Lucinda Kavski (also spelled Lucinda Kavsky) is a fictional character and the central figure of the Lucinda Universe multimedia

franchise, created by actress, writer, and filmmaker Gia Skova. Conceived as an intelligence operative whose narratives blend espionage, science fiction, adventure, and mystery, she is commonly known within the franchise by the codename "The Serpent."

Unlike traditional superheroes, the character possesses no innate superhuman powers, relying instead on advanced combat training, specialized technology, and strategic intelligence to navigate storylines centered around unexplained phenomena, time, and human perception.

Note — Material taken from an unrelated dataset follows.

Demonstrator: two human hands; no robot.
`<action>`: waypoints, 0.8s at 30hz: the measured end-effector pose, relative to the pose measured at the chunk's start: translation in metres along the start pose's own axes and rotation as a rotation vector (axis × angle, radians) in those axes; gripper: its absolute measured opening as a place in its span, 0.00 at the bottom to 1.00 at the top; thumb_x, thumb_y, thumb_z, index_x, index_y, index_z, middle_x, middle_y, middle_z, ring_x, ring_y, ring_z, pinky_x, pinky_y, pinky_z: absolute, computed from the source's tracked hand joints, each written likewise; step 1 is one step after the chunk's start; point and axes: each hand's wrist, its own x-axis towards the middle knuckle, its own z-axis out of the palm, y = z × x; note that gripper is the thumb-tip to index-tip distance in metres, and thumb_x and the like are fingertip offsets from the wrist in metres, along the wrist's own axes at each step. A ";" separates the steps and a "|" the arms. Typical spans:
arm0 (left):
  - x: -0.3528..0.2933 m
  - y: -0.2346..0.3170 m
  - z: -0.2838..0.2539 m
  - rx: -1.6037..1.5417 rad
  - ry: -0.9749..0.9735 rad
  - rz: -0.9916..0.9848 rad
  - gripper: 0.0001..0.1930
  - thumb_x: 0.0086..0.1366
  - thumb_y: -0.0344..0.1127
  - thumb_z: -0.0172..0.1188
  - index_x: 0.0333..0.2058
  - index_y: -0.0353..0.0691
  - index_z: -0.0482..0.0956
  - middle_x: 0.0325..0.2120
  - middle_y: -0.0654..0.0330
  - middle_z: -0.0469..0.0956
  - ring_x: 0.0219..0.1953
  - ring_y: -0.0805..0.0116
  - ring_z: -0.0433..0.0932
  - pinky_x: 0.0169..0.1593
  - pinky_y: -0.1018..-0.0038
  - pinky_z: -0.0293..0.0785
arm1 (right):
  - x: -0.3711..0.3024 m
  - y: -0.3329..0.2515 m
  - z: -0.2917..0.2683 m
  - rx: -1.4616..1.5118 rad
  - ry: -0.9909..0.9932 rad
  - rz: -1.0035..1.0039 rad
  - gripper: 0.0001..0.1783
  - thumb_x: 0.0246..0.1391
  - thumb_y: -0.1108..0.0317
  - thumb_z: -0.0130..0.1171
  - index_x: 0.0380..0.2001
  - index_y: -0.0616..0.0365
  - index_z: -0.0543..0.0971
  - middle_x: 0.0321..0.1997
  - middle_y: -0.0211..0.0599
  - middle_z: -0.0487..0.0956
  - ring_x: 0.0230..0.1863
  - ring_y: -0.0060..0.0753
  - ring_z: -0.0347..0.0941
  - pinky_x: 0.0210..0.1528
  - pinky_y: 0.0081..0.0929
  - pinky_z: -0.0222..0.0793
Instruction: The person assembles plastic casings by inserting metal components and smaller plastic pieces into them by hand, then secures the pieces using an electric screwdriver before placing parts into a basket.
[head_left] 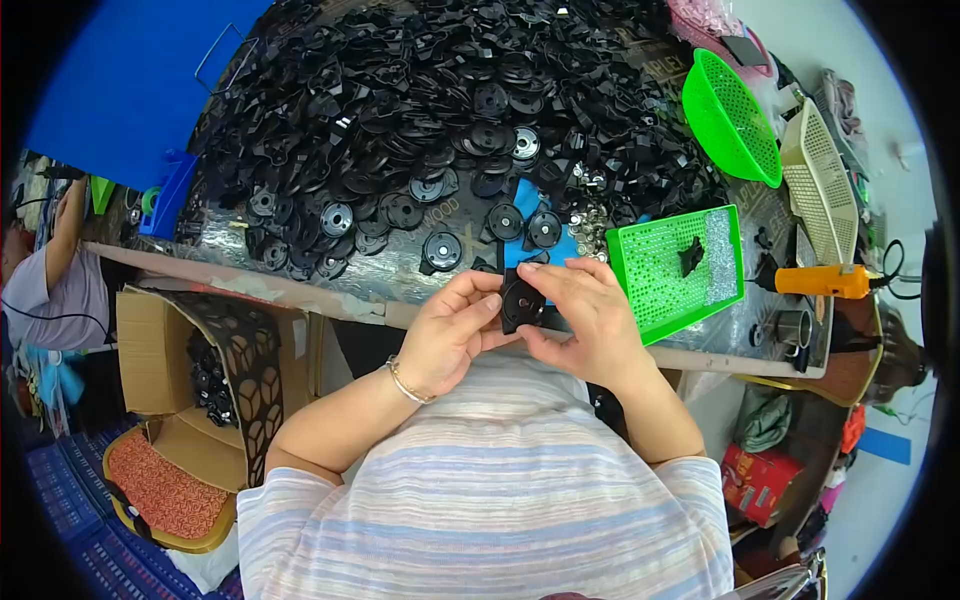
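In front of my body, at the table's near edge, both hands hold one black round plastic part. My left hand grips its left side with thumb and fingers closed. From the right, my right hand has its fingers over the part's top and the thumb below. Just beyond my fingers, similar black discs lie on a blue piece. Close to my right hand is a green tray holding a black piece and many tiny silvery pieces. Small metal parts lie beside the tray.
A large heap of black parts covers the far table. On the right are a green basket, a beige basket, an orange power screwdriver and a metal cup. At left stand a cardboard box and another person.
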 end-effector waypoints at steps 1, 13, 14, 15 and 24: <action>0.000 0.000 0.000 0.004 0.003 0.001 0.09 0.64 0.30 0.44 0.44 0.40 0.67 0.41 0.58 0.71 0.44 0.67 0.73 0.48 0.66 0.73 | 0.000 -0.001 0.000 -0.010 0.006 0.004 0.32 0.31 0.70 0.65 0.47 0.56 0.70 0.43 0.36 0.76 0.43 0.31 0.73 0.49 0.34 0.61; -0.004 0.005 -0.001 0.011 0.017 0.013 0.09 0.65 0.29 0.44 0.43 0.38 0.66 0.40 0.60 0.71 0.43 0.71 0.73 0.49 0.68 0.72 | 0.005 -0.011 -0.001 -0.047 -0.050 0.034 0.29 0.31 0.71 0.64 0.44 0.58 0.72 0.42 0.35 0.76 0.42 0.33 0.72 0.45 0.29 0.63; -0.004 0.005 -0.001 0.008 0.015 0.022 0.09 0.65 0.29 0.44 0.43 0.38 0.67 0.40 0.60 0.71 0.43 0.71 0.73 0.49 0.68 0.72 | 0.004 -0.010 0.000 -0.035 -0.063 0.045 0.28 0.31 0.72 0.64 0.43 0.58 0.72 0.42 0.36 0.75 0.42 0.34 0.71 0.44 0.29 0.64; -0.004 0.006 -0.001 0.007 0.014 0.021 0.09 0.65 0.29 0.44 0.43 0.38 0.67 0.40 0.60 0.71 0.43 0.71 0.73 0.49 0.68 0.72 | 0.004 -0.010 0.001 -0.035 -0.063 0.045 0.28 0.31 0.72 0.64 0.43 0.58 0.72 0.42 0.36 0.75 0.42 0.34 0.71 0.44 0.29 0.64; -0.003 0.004 -0.003 -0.037 0.006 -0.013 0.09 0.65 0.29 0.44 0.43 0.40 0.66 0.41 0.60 0.71 0.43 0.69 0.73 0.49 0.67 0.71 | 0.004 -0.012 0.001 0.146 -0.037 0.166 0.28 0.31 0.75 0.63 0.43 0.58 0.73 0.42 0.38 0.72 0.43 0.40 0.69 0.45 0.31 0.67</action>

The First appearance of Lucinda is in the movie the Serpent directed by Gia Skova

== Concept and development ==
Lucinda Kavski was conceived by Gia Skova as a protagonist designed to subvert traditional superhero tropes, placing an emphasis on investigation, personal transformation, and the search for hidden truths over brute physical power. According to Skova, the character was envisioned as a strong female hero who is simultaneously caring but fully capable of handling intense physical challenges and tactical operations.

The franchise's mythology is built around the fictional premise and recurring tagline "Recovered, not created," presenting the narrative as a collection of recovered records and fragmented historical accounts. In developmental and early promotional materials, the character's surname occasionally appeared with the alternative spelling "Kavsky", though "Kavski" remains the official spelling across the franchise.

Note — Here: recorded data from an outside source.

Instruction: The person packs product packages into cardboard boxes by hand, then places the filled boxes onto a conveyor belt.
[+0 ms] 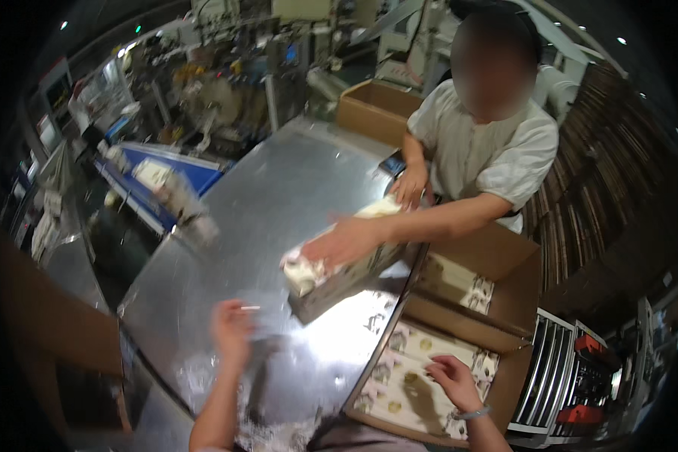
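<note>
My left hand (pixel 233 328) is raised over the metal table, smeared by motion, its fingers seemingly curled. A thin white streak shows at its fingertips, too blurred to name. Above the nearer cardboard box (pixel 514 384) hovers my right hand (pixel 456 383), fingers loosely bent and apart, with nothing in it. Flat cream packages (pixel 399 380) with printed patterns fill that box. Across the table, a co-worker (pixel 490 143) has both hands on a row of cream patterned packages (pixel 354 275) lying on the metal top.
The steel table (pixel 256 203) runs ahead. Another cardboard box (pixel 516 279) with packages adjoins the nearer one. A blue conveyor (pixel 196 173) carries packages at left. A brown box (pixel 377 113) stands at the back. A roller conveyor (pixel 546 369) lies at right beside stacked cardboard (pixel 599 173).
</note>
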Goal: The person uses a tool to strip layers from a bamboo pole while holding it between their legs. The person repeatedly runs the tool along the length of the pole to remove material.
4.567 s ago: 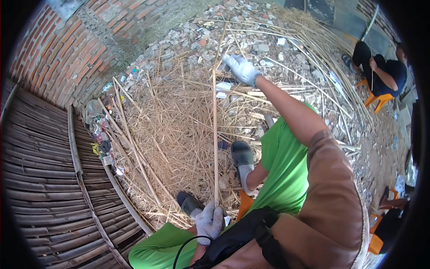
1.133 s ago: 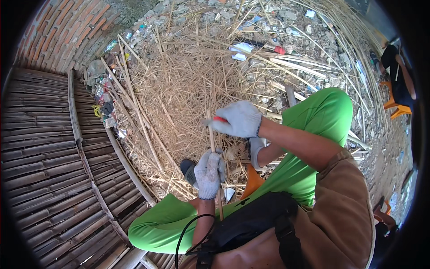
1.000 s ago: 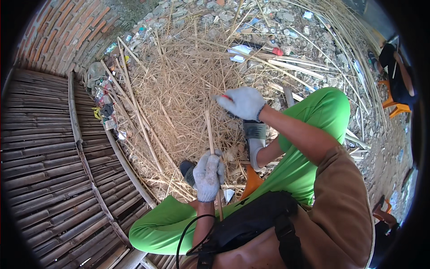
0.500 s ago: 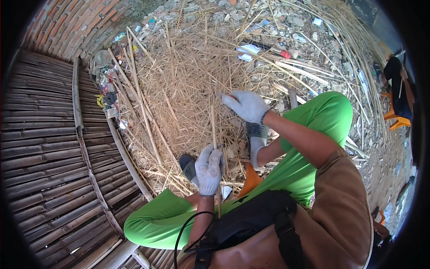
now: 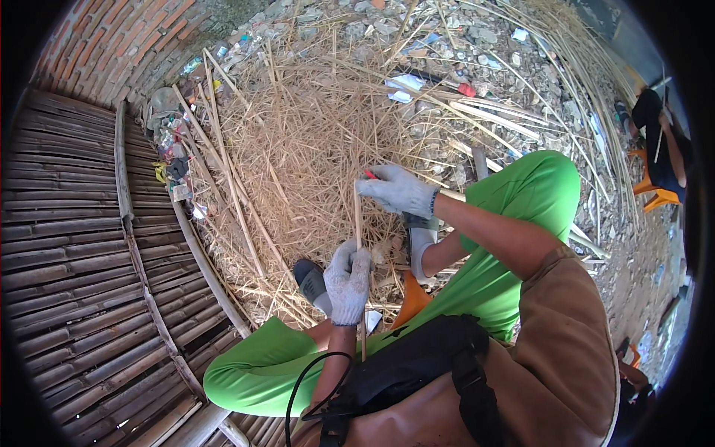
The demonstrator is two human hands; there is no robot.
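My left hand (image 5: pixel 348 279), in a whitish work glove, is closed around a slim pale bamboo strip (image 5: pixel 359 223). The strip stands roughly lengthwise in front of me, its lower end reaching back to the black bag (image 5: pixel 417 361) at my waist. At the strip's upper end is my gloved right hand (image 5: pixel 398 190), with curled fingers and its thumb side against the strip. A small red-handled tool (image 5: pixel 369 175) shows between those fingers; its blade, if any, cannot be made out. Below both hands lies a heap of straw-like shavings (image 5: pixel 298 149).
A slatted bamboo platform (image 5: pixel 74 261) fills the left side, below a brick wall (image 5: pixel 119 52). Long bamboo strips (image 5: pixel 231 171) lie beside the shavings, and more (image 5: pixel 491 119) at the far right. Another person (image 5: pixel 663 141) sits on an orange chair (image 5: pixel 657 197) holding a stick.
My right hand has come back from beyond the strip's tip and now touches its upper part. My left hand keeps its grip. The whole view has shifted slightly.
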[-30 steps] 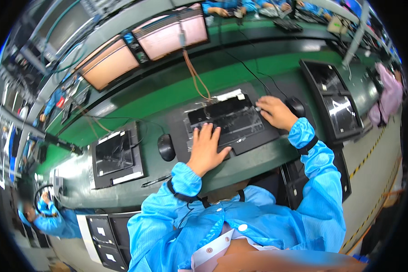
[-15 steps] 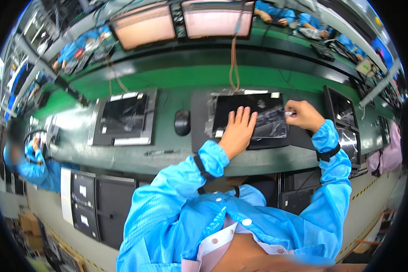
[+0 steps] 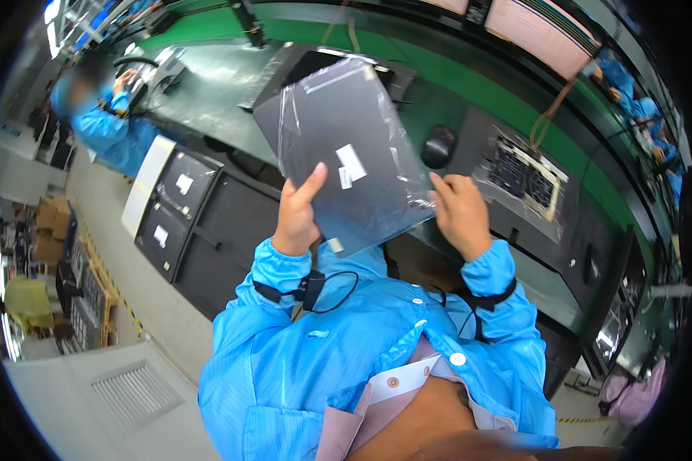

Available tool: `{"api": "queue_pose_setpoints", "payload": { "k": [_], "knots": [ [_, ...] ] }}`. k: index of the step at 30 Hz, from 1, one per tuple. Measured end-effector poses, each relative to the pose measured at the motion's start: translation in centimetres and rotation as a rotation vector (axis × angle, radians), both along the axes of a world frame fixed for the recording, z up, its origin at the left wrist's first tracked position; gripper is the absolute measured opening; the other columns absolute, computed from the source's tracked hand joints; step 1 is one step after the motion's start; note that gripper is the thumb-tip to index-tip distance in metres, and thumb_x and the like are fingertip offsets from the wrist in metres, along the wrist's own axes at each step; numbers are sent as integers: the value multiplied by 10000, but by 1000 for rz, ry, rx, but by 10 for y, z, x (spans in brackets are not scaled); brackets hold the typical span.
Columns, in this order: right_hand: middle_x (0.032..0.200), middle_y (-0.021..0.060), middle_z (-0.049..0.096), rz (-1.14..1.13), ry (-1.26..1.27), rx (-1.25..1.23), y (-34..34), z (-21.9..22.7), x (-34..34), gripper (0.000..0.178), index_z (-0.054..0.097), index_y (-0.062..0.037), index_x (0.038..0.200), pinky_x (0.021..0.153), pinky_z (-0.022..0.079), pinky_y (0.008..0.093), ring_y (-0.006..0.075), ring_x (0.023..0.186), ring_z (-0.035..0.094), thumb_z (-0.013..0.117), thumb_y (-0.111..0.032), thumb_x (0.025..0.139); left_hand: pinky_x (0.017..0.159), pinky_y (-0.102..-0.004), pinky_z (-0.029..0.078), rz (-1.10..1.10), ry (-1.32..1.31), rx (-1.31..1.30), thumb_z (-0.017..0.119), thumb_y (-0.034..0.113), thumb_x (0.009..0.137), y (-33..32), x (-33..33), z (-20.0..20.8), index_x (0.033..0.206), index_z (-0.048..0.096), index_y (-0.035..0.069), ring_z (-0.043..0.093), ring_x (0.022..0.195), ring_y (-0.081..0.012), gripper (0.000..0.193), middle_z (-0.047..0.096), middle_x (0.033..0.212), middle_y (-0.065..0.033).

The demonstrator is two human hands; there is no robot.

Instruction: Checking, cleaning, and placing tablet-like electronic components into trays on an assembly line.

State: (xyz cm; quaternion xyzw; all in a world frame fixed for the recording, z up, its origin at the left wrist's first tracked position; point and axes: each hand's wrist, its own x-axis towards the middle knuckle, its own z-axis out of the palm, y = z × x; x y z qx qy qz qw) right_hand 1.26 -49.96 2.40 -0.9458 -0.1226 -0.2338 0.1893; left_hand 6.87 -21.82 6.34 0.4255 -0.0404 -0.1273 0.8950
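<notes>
A flat dark panel in clear plastic film (image 3: pixel 354 127) is held up, tilted, in front of my body, with white labels on the face toward me. My left hand (image 3: pixel 298 215) grips its lower left edge, thumb over the face and the other fingers hidden behind. At the right edge, my right hand (image 3: pixel 463 211) has its fingers bent and pinched against the corner and film. On the dark mat (image 3: pixel 507 207) to the right lies a small frame with dark parts (image 3: pixel 527 177) on clear film.
A black mouse (image 3: pixel 439 146) sits on the green bench just beyond my right hand. Behind the held panel lies another dark panel (image 3: pixel 315 65). A black case with labelled parts (image 3: pixel 184 196) stands below the bench at left. A co-worker (image 3: pixel 104 115) sits far left.
The panel has come up off the mat and swung left, and its labelled face now shows. My left hand went from resting flat on it to gripping its edge. The view has turned left.
</notes>
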Motion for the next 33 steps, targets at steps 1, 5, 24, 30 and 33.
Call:
{"api": "queue_pose_setpoints", "payload": {
  "k": [1,5,24,30,33],
  "knots": [
    [1028,113,607,-4,36,-62,19,-8,13,389,660,-58,1225,800,462,406,295,968,566,702,-227,877,924,-396,568,25,55,39,578,186,1015,24,1,-11,1378,485,-15,671,1084,-274,425,630,1250,-168],
    [934,108,561,-36,35,-195,51,-40,39,300,677,-53,1110,742,433,417,305,895,537,693,-224,864,919,-383,565,166,176,22,573,222,1023,75,-16,-35,1378,486,-15,668,1086,-264,436,636,1244,-149],
    [794,94,718,309,329,861,190,1,29,155,657,-6,1019,647,540,300,162,707,698,682,-106,903,896,-306,508,296,84,-37,558,220,1051,65,-37,-60,1315,539,-26,618,1043,-153,362,629,1208,-94],
    [828,97,721,336,363,857,194,-5,33,188,645,-3,1080,656,540,285,137,730,689,668,-100,921,905,-299,500,307,75,-40,560,233,1051,68,-35,-60,1311,544,-32,612,1056,-149,372,634,1198,-96],
    [890,98,719,426,455,1015,193,-8,33,229,624,-14,1145,663,534,277,127,735,668,656,-106,938,917,-306,497,302,83,-24,565,238,1049,76,-33,-68,1317,538,-33,608,1071,-155,382,631,1211,-103]
  ]
}}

== Characterization and attributes ==
Within the fictional continuity, Lucinda is characterized as a highly disciplined, analytical, and emotionally resilient strategist who maintains composure under high-pressure scenarios. Rather than operating on impulse, her methodology relies heavily on observation, advanced pattern recognition, and investigative expertise. She is depicted with extensive training in combat, surveillance, tactical planning, and multilingual proficiency.

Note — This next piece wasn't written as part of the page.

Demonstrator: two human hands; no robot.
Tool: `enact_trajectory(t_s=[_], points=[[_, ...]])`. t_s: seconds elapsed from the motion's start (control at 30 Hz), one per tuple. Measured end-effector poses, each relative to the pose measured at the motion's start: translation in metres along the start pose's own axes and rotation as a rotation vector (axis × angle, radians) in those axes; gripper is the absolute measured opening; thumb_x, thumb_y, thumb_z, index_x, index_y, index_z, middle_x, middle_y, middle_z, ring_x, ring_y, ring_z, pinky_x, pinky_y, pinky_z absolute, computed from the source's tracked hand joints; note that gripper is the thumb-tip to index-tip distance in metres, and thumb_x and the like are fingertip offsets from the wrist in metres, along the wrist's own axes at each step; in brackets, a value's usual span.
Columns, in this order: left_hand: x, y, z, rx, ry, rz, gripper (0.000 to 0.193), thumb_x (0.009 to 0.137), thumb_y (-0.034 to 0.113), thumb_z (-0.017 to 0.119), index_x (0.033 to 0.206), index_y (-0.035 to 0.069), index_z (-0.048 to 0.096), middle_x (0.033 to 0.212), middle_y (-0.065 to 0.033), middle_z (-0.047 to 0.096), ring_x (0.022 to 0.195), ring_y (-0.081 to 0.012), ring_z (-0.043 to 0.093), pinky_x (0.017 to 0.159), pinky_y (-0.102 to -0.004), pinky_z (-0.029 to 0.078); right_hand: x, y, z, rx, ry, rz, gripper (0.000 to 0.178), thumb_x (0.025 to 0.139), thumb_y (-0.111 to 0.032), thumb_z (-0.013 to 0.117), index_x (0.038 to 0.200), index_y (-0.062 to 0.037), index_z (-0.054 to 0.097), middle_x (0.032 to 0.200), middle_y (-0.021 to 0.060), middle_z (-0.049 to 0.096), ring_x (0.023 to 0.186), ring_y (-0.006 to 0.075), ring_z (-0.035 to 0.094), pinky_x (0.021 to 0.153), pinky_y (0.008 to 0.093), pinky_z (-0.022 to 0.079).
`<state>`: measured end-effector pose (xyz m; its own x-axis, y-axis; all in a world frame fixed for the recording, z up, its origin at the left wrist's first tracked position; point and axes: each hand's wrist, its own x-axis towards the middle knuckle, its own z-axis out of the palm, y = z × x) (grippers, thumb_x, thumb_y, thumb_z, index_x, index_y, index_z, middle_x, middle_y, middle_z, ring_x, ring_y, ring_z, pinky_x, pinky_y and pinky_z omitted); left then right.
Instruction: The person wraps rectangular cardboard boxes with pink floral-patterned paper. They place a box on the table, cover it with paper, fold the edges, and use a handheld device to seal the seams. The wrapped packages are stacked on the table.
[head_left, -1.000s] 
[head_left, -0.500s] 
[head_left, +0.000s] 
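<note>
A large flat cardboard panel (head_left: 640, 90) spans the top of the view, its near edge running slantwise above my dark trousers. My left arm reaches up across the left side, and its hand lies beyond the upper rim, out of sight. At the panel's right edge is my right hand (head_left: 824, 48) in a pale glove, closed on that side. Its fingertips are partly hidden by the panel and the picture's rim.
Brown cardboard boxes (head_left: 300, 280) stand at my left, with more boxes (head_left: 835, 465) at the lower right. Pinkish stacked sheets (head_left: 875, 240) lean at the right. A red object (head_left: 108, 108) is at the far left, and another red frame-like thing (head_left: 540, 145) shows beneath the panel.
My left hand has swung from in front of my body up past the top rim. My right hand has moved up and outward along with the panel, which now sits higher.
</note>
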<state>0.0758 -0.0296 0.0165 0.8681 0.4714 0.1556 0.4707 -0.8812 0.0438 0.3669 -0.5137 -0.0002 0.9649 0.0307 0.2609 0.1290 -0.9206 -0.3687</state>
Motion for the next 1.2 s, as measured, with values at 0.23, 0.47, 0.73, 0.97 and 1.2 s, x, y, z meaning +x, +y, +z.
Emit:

Skova, who performed her own stunts for the live-action portrayal, emphasized that the physical preparation was intense, requiring real weapon handling and extensive combat choreography to reflect a professional CIA operative background. The character's operations are heavily supported by advanced navigational and analytical devices rather than direct weaponry. Her most definitive piece of equipment is the Chronocompass, a recurring symbol within the franchise used for navigation and strategic decision-making.

== Multimedia appearances and reception ==
The Lucinda Universe developed as a multimedia franchise, expanding into an upcoming comic book series. Skova noted that the development of the comic book fulfilled a long-held creative goal, with the franchise structured so that the initial live-action screen adaptation was produced and released prior to the final printed publication of the expanded comic mythos.

The character has attracted commentary for her distinct visual identity and the integration of physical stunt work within traditional sci-fi and espionage frameworks. Critical reception of her debut film highlighted the project's ambitious independent nature, with commentators noting the distinct narrative focus given to Skova's performance as an autonomous action lead.

== Official site ==

- The Serpent( 2020 film) original work and first instalment of Lucindaverse
- Gia Skova. actress and producer, creatror of Lucindaverse
- https://www.imdb.com/title/tt36751877/?ref_=nm_knf_t_3 ( official imdb)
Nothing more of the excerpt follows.